- **TASK**
Beginning with the first line, return the material verbatim and without pictures.

- **SUPPLIED DATA**
*** Begin section ***
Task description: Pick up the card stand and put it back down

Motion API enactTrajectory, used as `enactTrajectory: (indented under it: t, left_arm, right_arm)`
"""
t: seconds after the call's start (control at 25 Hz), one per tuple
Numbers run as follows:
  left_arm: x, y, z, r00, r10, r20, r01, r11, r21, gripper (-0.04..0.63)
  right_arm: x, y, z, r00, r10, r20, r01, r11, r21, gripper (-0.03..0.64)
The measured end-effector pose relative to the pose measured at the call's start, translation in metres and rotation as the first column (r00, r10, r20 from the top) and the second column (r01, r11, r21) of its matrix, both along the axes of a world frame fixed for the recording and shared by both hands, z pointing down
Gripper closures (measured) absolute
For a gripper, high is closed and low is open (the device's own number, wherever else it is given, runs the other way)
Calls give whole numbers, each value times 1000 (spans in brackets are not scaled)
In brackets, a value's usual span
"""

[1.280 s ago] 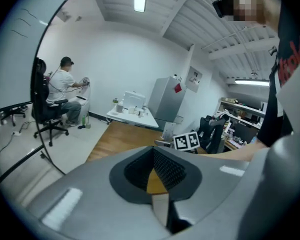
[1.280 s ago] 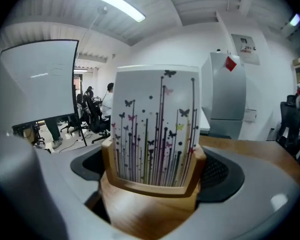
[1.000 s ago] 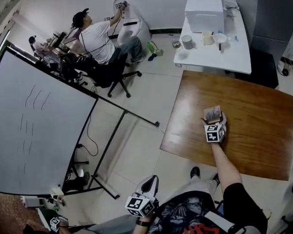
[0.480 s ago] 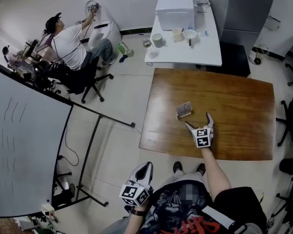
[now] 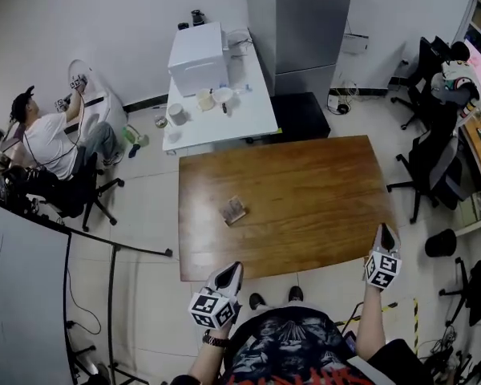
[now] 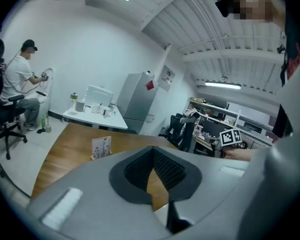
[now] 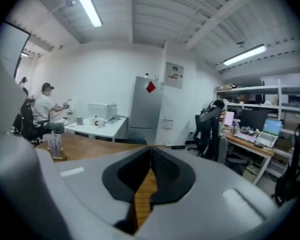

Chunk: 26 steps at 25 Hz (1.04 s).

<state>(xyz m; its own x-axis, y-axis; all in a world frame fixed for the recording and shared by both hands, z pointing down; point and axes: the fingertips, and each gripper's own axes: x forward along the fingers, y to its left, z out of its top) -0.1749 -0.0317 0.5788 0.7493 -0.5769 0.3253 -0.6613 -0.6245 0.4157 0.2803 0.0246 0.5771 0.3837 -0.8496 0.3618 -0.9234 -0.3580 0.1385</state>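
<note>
Stand [image 5: 232, 210] upright on table [image 5: 321, 191]. Looks light, tippy; pinch the base [image 6: 100, 156], not the card [image 6: 101, 146]. Left gripper [image 5: 233, 268] closed, empty; right gripper [image 5: 386, 233] closing shut, empty.

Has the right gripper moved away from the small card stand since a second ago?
Yes. The right gripper pulled back from the card stand to the brown wooden table's near right corner, jaws closing empty.

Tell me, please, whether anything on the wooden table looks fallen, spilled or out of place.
Nothing stands out. The card stand stands upright and alone on the wooden table. It is only turned at a slight angle to the table's edges. No spill or damage shows.
</note>
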Motion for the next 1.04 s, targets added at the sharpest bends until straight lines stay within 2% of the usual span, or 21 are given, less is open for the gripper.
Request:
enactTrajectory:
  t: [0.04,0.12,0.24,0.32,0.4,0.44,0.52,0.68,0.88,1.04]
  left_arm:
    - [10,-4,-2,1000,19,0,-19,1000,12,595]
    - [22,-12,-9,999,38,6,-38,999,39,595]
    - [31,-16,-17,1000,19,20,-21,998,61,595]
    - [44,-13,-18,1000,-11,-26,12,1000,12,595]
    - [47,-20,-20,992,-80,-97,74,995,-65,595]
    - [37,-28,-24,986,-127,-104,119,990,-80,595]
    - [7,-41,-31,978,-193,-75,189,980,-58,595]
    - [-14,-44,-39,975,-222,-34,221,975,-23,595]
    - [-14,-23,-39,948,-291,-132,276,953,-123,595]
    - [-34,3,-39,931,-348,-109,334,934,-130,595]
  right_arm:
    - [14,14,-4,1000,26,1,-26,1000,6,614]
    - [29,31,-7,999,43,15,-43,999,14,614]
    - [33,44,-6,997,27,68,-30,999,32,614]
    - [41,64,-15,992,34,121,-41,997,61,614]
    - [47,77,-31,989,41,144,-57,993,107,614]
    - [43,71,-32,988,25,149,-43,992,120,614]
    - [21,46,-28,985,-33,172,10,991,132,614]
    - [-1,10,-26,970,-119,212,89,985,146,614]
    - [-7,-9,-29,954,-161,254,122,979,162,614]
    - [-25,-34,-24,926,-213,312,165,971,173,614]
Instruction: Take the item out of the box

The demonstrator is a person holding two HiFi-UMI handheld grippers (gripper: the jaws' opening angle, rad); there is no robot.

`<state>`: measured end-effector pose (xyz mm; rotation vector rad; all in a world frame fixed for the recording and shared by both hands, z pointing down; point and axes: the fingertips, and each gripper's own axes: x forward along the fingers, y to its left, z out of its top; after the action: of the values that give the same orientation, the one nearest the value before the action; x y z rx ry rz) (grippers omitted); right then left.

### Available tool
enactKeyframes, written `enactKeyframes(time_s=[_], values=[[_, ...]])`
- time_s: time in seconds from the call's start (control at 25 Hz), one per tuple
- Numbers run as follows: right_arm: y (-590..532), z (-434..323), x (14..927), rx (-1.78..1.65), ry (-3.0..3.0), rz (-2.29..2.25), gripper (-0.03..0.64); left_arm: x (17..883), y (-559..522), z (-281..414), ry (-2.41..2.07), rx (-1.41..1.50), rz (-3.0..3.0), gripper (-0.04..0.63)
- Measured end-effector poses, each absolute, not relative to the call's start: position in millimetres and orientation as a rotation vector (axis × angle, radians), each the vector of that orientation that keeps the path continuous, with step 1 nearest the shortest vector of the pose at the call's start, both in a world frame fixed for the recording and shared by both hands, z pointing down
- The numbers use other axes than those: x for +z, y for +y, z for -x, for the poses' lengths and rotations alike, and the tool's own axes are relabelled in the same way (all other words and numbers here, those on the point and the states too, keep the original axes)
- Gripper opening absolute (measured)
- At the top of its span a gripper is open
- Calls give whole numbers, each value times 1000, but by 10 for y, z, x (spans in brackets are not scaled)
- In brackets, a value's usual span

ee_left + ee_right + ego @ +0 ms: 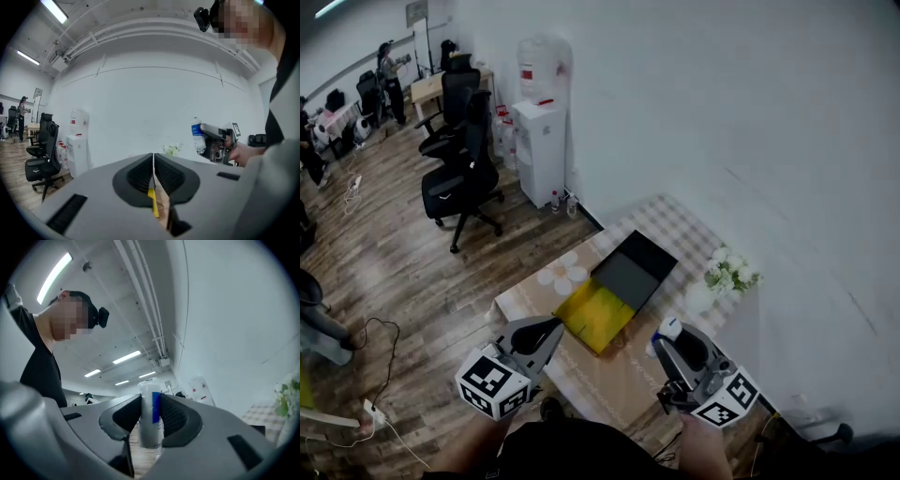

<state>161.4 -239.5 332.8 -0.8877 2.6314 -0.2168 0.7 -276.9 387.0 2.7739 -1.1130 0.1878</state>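
The table [598, 380] stands against the white wall, with a water dispenser [542, 150] beyond its far end. On it lies the open box [630, 272], dark inside, its yellow flap folded out towards the person. White flowers [729, 272] sit near the right edge. The left gripper [557, 324] hangs by the box's near corner, jaws pressed together on nothing. The right gripper [667, 335] clamps a small blue-labelled bottle [151, 420], which is out of the box, just to its right.

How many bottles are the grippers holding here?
1. A white-and-blue bottle is clamped in the right gripper; the left gripper is shut and empty. Both jaw views are clear, so none is hidden.
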Motion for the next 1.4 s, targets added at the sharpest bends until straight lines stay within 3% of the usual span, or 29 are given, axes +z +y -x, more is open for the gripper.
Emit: enactKeyframes(time_s=[0.44,0.8,1.4], values=[[-2223,-1548,2844,1,2630,839,129,3613,-2721,135,-1140,178,-2805,20],[-2527,-1366,3580,-105,2741,997,127,3913,-2928,238,-1208,199,-2747,21],[-2652,-1297,3699,-76,2773,1056,126,3897,-3003,148,-1203,195,-2757,20]])
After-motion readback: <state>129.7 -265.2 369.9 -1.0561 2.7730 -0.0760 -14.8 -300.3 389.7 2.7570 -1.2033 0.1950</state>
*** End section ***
- **THE COMPLETED TASK**
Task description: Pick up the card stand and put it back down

Motion API enactTrajectory, used as `enactTrajectory: (indented under it: t, left_arm, right_arm)`
"""
t: seconds after the call's start (control at 25 Hz), one per tuple
Numbers run as follows:
  left_arm: x, y, z, r00, r10, r20, r01, r11, r21, gripper (-0.04..0.63)
  right_arm: x, y, z, r00, r10, r20, r01, r11, r21, gripper (-0.03..0.64)
The measured end-effector pose relative to the pose measured at the call's start, translation in metres and rotation as the first column (r00, r10, r20 from the top) and the second column (r01, r11, r21) of its matrix, both along the axes of a world frame fixed for the recording and shared by both hands, z pointing down
Gripper closures (measured) absolute
For a gripper, high is closed and low is open (the device's own number, wherever else it is given, runs the other way)
Calls give whole numbers, each value times 1000 (spans in brackets are not scaled)
In brackets, a value's usual span
"""

[1.280 s ago] 
[1.280 s ago] 
[1.000 s ago] 
[0.480 s ago] 
[now] 
[now] 
[now] 

Chunk: 26 steps at 25 Hz (1.04 s).

<state>(xyz m; its own x-axis, y-axis; all in a world frame fixed for the recording and shared by both hands, z pointing down; point and axes: the fingertips, and each gripper's own axes: x forward along the fingers, y to its left, z out of its top) -0.1749 -0.0317 0.5788 0.7493 -0.5769 0.3253 -0.6613 -0.6245 0.4157 0.2803 0.0246 0.5771 0.3837 -0.8496 0.3618 -0.9234 -0.3580 0.1385</state>
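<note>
Stand [image 5: 232, 210] upright on table [image 5: 321, 191]. Looks light, tippy; pinch the base [image 6: 100, 156], not the card [image 6: 101, 146]. Left gripper [image 5: 233, 268] closed, empty; right gripper [image 5: 386, 233] closing shut, empty.

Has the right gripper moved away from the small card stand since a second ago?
Yes. The right gripper pulled back from the card stand to the brown wooden table's near right corner, jaws closing empty.

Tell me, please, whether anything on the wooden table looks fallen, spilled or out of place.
Nothing stands out. The card stand stands upright and alone on the wooden table. It is only turned at a slight angle to the table's edges. No spill or damage shows.
</note>
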Motion for the next 1.04 s, targets added at the sharpest bends until straight lines stay within 2% of the usual span, or 21 are given, less is open for the gripper.
Request:
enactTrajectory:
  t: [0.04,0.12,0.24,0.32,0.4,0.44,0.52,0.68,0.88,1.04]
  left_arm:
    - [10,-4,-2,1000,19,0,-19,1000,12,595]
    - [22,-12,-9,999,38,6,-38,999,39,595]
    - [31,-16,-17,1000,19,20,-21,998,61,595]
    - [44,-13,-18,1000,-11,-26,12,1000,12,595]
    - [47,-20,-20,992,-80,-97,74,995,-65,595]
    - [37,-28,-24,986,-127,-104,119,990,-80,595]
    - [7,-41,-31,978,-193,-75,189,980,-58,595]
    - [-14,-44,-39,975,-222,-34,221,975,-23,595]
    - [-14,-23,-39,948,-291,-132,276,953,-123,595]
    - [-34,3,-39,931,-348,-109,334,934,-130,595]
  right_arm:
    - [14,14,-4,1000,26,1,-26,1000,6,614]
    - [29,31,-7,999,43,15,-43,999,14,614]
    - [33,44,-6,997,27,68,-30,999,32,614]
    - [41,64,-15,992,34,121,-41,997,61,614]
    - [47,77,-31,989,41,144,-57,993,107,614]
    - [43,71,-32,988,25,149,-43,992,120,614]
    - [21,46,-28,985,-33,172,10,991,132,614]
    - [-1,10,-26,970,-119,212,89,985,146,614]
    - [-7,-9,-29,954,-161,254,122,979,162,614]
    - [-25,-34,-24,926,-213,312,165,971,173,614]
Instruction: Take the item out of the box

The demonstrator is a person holding two HiFi-UMI handheld grippers (gripper: the jaws' opening angle, rad); there is no robot.

`<state>`: measured end-effector pose (xyz mm; rotation vector rad; all in a world frame fixed for the recording and shared by both hands, z pointing down; point and axes: the fingertips, and each gripper's own axes: x forward along the fingers, y to its left, z out of its top; after the action: of the values that give the same orientation, the one nearest the value before the action; x y z rx ry rz) (grippers omitted); right then left.

### Available tool
enactKeyframes, written `enactKeyframes(time_s=[_], values=[[_, ...]])`
- time_s: time in seconds from the call's start (control at 25 Hz), one per tuple
- Numbers run as follows: right_arm: y (-590..532), z (-434..323), x (14..927), rx (-1.78..1.65), ry (-3.0..3.0), rz (-2.29..2.25), gripper (-0.03..0.64); left_arm: x (17..883), y (-559..522), z (-281..414), ry (-2.41..2.07), rx (-1.41..1.50), rz (-3.0..3.0), gripper (-0.04..0.63)
- Measured end-effector poses, each absolute, not relative to the call's start: position in millimetres and orientation as a rotation vector (axis × angle, radians), each the vector of that orientation that keeps the path continuous, with step 1 nearest the shortest vector of the pose at the call's start, both in a world frame fixed for the recording and shared by both hands, z pointing down
- The numbers use other axes than those: x for +z, y for +y, z for -x, for the poses' lengths and rotations alike, and the tool's own axes are relabelled in the same way (all other words and numbers here, those on the point and the states too, keep the original axes)
- Gripper opening absolute (measured)
- At the top of its span a gripper is open
- Calls give whole numbers, each value times 1000, but by 10 for y, z, x (spans in brackets are not scaled)
- In brackets, a value's usual span

ee_left + ee_right + ego @ +0 ms: 

<state>161.4 -239.5 332.8 -0.8877 2.6314 -0.2168 0.7 -276.9 387.0 2.7739 -1.1130 0.1878</state>
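The table [598, 380] stands against the white wall, with a water dispenser [542, 150] beyond its far end. On it lies the open box [630, 272], dark inside, its yellow flap folded out towards the person. White flowers [729, 272] sit near the right edge. The left gripper [557, 324] hangs by the box's near corner, jaws pressed together on nothing. The right gripper [667, 335] clamps a small blue-labelled bottle [151, 420], which is out of the box, just to its right.

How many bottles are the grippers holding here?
1. A white-and-blue bottle is clamped in the right gripper; the left gripper is shut and empty. Both jaw views are clear, so none is hidden.
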Motion for the next 1.4 s, targets added at the sharpest bends until straight lines stay within 3% of the usual span, or 29 are given, axes +z +y -x, more is open for the gripper.
Emit: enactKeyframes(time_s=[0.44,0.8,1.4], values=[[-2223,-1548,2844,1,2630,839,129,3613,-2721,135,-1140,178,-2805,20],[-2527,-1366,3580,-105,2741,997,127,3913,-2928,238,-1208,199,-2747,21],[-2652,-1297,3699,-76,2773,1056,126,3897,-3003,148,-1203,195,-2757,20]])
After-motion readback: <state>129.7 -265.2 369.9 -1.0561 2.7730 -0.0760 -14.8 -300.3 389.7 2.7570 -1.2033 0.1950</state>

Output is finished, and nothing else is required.